藤井聡太六冠が信州・藤井荘で名人戦~思い出す14年前の竜王戦「下呂の対局」
南北に長い長野県。筆者は南信出身のため、将棋の名人戦第5局がある北信の高山村のことは、ほとんど知りませんでした。
関心を持ったのは、4月3日の朝日新聞に渡辺明名人と挑戦者の藤井聡太六冠のインタビューが掲載された紙面からです。
「第81期将棋名人戦七番勝負」(朝日新聞社、毎日新聞社共催)が4月5日、東京で開幕する前の特集記事でした。藤井六冠は対局場所について聞かれ、「藤井荘は・・・私も藤井なので気になっています(笑)」と締めくくっていました。
■藤井荘の歴史
正式名称は、「緑霞山宿・藤井荘」。noteで使った写真は名古屋長野県人会の会員撮影です。
宿のホームページによると、森鴎外、与謝野鉄幹・晶子、菊池寛、会津八一など文人墨客が、こよなく愛した正統派の旅館です。

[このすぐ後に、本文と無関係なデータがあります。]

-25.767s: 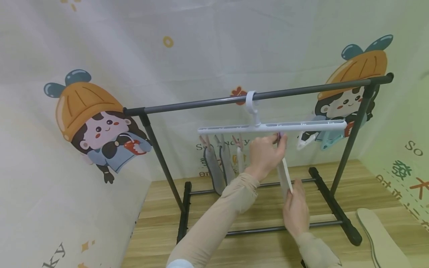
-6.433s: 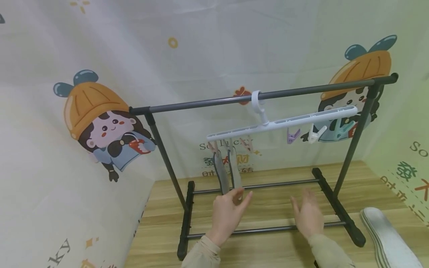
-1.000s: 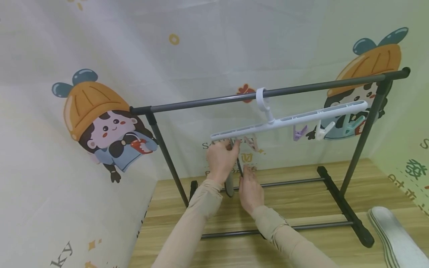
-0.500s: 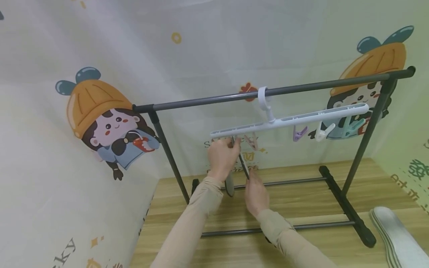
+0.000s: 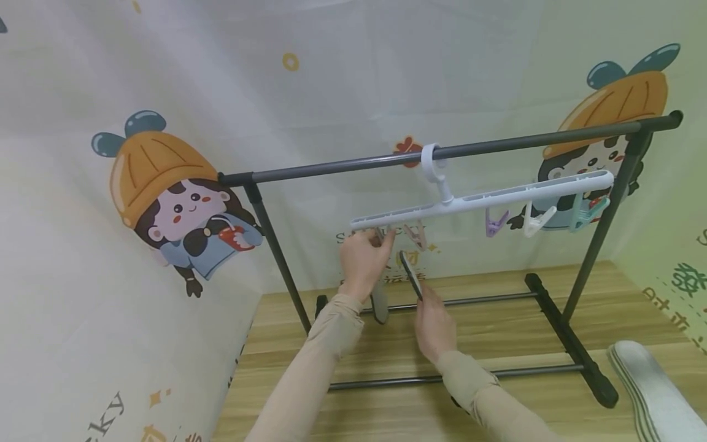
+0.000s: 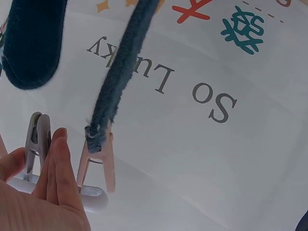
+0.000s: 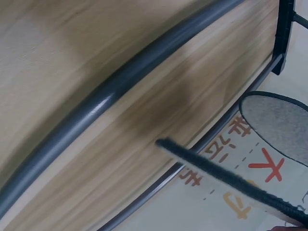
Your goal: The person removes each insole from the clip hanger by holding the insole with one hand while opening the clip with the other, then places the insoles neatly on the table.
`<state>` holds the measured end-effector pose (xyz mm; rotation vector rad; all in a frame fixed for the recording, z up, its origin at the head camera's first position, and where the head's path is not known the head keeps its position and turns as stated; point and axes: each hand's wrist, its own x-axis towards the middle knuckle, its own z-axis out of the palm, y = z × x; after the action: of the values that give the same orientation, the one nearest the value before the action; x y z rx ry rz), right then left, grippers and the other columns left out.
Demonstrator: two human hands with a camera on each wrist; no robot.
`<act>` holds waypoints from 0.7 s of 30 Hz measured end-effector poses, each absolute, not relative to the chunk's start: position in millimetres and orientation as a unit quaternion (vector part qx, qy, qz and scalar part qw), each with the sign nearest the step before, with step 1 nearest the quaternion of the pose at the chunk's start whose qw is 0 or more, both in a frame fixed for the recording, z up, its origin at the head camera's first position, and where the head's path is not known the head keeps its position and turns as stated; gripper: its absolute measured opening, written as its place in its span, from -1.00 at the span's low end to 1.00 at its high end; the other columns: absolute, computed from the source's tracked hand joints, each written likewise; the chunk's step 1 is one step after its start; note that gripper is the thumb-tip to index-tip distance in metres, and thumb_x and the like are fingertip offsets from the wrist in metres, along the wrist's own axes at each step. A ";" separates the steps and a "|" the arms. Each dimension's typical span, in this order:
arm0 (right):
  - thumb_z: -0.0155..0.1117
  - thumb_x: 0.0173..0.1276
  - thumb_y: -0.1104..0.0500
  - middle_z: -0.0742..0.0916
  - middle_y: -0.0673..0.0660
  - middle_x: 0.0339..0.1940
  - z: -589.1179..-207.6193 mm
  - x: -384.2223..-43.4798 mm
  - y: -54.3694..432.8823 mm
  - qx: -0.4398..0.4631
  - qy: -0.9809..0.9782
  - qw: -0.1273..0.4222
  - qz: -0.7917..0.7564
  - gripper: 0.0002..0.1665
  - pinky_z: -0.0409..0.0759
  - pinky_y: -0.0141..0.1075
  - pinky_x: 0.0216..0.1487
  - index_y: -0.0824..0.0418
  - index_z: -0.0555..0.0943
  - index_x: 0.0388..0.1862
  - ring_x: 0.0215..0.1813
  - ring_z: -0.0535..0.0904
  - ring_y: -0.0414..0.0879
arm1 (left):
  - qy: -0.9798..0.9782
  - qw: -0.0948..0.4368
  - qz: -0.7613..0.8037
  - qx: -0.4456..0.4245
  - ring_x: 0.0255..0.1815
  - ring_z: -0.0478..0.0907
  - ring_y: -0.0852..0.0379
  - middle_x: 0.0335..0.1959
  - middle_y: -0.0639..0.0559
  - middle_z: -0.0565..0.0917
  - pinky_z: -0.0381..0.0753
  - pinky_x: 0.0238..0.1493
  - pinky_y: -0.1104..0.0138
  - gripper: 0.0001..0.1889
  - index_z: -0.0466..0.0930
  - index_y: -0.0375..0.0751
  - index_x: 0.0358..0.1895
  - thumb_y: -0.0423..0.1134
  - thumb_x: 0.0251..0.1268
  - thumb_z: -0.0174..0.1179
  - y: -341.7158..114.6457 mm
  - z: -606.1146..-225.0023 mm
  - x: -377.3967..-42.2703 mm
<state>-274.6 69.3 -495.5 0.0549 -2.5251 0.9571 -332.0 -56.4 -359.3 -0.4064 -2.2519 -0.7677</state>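
A white clip hanger (image 5: 480, 201) hangs by its hook from a dark rail. My left hand (image 5: 361, 264) is up at the hanger's left part, its thumb and fingers pinching a grey clothespin (image 6: 37, 137). Lower and to the right, my right hand (image 5: 435, 325) holds a dark-edged shoe insole (image 5: 411, 276), whose top end stands free of that clothespin. Another insole (image 5: 379, 304) hangs behind my left hand; in the left wrist view a pink clothespin (image 6: 109, 168) clamps its end. The right wrist view has the held insole (image 7: 231, 179) almost edge-on, the hanging one beside it.
Further clothespins, one pink (image 5: 417, 236), one purple (image 5: 496, 222), one white (image 5: 537, 219) and one teal (image 5: 588, 213), dangle with nothing in them. A stack of insoles (image 5: 652, 380) lies right of the black rack (image 5: 571, 341) on the wood-grain surface (image 5: 397, 417).
Over the last second the insole has come out of the grey clothespin, moving down and right with my right hand. Since the oldest frame, fewer insoles hang and the stack at right has grown.
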 end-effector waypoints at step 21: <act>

「お客様が満足する高品質な宿作り」の理念を共有する世界宿文化研究学会に加盟する12の旅館のひとつです。
ちなみに信州からは藤井荘のほか、旅館すぎもと(松本市)、村のホテル住吉屋(野沢温泉)も参加していました。
■下呂での竜王戦の舞台裏
名人戦第5局は5月31日、6月1日。藤井荘はいま、準備に追われていることでしょう。直接の取材が難しいので、筆者が岐阜勤務時代の2009年11月に下呂市のホテル水明館で体験した「第22回竜王戦七番勝負」の第4局を思い出しながら、その舞台裏の一端を紹介します。
このときの七番勝負は、渡辺明竜王(当時25歳)に森内俊之九段(同39歳)が挑戦していました。今期は第3局まで渡辺竜王が3連勝していました。
対局前日に両棋士がホテルに到着。女将が横山大観の絵が飾られた「大観の間」で抹茶で接待します。この後、対局室の離れの青嵐荘「夕顔の間」を下見して、名古屋市瑞穂区の会社経営者の所蔵の盤と駒を見聞します。
前夜祭では女将、若女将から花束を贈られ、ホテル社長や主催者から激励のあいさつがあり、それぞれテーブルについて夕食をとりました。両棋士は目を合わせることもなく、対局に向けて静かな闘志をたぎらせているようでした。
■おもてなし支える裏方
どの対局場所のホテル、旅館も食事には気をつかっています。総料理長は神経をすり減らす棋士のために「やすらぎのひとときとなるように」と器にも気を配ります。
初日の夕食は、黒ごま豆腐や汲み湯葉、古代米などの先付に始まり、和洋中を織り交ぜた12種のコース。地元の飛騨牛ロースステーキも極上の逸品を選んでいます。このほか、飛騨地方のキノコや奥美濃古地鶏の鍋などローカル色も豊かでした。
渡辺名人は虫が嫌いな様子でした。たまたまこの年はカメムシが大量発生したので、ホテル側は部屋の防虫対策にも気をつかっていました。
■「どうぶつしょうぎ」との出会い
控え室では、ほかの棋士や将棋専門記者と話す機会がありました。名古屋市千種区出身の女流棋士が持参してきた「どうぶつしょうぎ」とも出会えました。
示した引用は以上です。